Hidegkuti selbst hatte maßgeblichen Anteil an diesen Zahlen, ebenso wie auch an der revolutionären Spielweise und Taktik des Teams. Als die Ungarn in Freundschaftsspielen im Vorfeld der WM zwei Mal gegen England besiegt hatten, sagte Don Revie über den offensiven Mittelfeldspieler von MTK Hungaria: "Er hat unsere Defensive förmlich in Stücke gerissen."

Der Wechsel Hidegkutis vom rechten Flügel auf die Spielmacherposition, die er erstmals beim Olympiasieg Ungarns 1952 ausfüllte, war ein Schlüsselmoment für die Entwicklung des unvergesslichen Teams. Mit viel Können, Überblick und Spielintelligenz sorgte er dafür, dass sich Akteure wie Ferenc Puskas, Sandor Kocsis und Jozsef Bozsik perfekt entfalten konnten. Seine Leistungen trugen ihm höchsten Respekt ein.

"Er war ein großartiger Spielmacher und konnte das Spiel fantastisch lesen", lautete Puskas' Lob über Hidegkuti. "Er war einfach perfekt für diese Rolle vor dem Mittelfeld geeignet. Er spielte fantastische Pässe, riss die gegnerischen Verteidigungslinien auseinander und stieß auch selbst immer wieder nach vorn vor, wo er oft genug Tore erzielte."

Das Tor in diesem Bild fiel nach einem solchen Vorstoß. Hidegkuti hatte sich fast unbemerkt am langen Pfosten freigelaufen und traf mit einem wunderschönen Flugkopfball. Damit trug er zum 4:2-Halbfinalsieg Ungarns gegen Uruguay bei und baute die sagenhafte Erfolgsserie auf 30 Spiele ohne Niederlage aus.

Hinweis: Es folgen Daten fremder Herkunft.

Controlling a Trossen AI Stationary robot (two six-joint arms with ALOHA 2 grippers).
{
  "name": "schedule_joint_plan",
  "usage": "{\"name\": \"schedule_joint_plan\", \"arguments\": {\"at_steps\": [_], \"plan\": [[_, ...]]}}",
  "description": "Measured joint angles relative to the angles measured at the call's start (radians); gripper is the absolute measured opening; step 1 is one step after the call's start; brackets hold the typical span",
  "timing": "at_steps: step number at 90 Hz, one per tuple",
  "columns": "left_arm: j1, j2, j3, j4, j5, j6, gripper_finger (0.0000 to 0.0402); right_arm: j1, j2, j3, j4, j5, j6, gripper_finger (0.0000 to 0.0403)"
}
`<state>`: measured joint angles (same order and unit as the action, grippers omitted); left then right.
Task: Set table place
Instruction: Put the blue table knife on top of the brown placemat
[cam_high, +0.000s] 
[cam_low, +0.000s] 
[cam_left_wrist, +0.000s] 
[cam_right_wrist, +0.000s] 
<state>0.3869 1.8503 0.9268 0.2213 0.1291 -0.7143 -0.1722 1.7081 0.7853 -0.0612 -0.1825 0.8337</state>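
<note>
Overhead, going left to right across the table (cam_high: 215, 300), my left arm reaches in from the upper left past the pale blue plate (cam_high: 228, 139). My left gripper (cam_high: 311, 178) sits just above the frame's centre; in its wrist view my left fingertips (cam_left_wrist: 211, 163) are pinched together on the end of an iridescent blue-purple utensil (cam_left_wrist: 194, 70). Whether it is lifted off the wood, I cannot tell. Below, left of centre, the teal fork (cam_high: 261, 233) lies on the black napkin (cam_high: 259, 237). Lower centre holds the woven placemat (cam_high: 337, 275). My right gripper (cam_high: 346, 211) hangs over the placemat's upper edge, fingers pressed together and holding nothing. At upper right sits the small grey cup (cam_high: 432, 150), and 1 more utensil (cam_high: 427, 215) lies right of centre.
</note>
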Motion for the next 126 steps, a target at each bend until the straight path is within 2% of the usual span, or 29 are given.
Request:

Allerdings weiß jeder, was im nächsten Spiel geschah. Die scheinbar nicht zu bremsenden Ungarn, die seit mehr als vier Jahren nicht verloren hatten, unterlagen ausgerechnet im WM-Finale mit 2:3 gegen die BR Deutschland. Noch in der Vorrunde hatten sie die Westdeutschen mit 8:3 förmlich zerlegt.

Die Silbermedaillen und Hidegkutis Platz im All-Star-Team des Turniers waren nur ein kleiner Trost und so reisten die Ungarn, die sich mit ihrer spektakulären Spielweise und einer beispiellosen Erfolgsserie in der Fussballgeschichte verewigt hatten, am Ende enttäuscht aus der Schweiz ab.

Hätten Sie's gewusst?
Im Ausstellungsbereich zur FIFA Fussball-Weltmeisterschaft 1954™ im FIFA Welt Fussball Museum sehen Sie eine Original-Eintrittskarte von einem der 45.000 Fans, die in dem unvergesslichen Halbfinale den Flugkopfball Hidegkutis vor Ort miterlebten.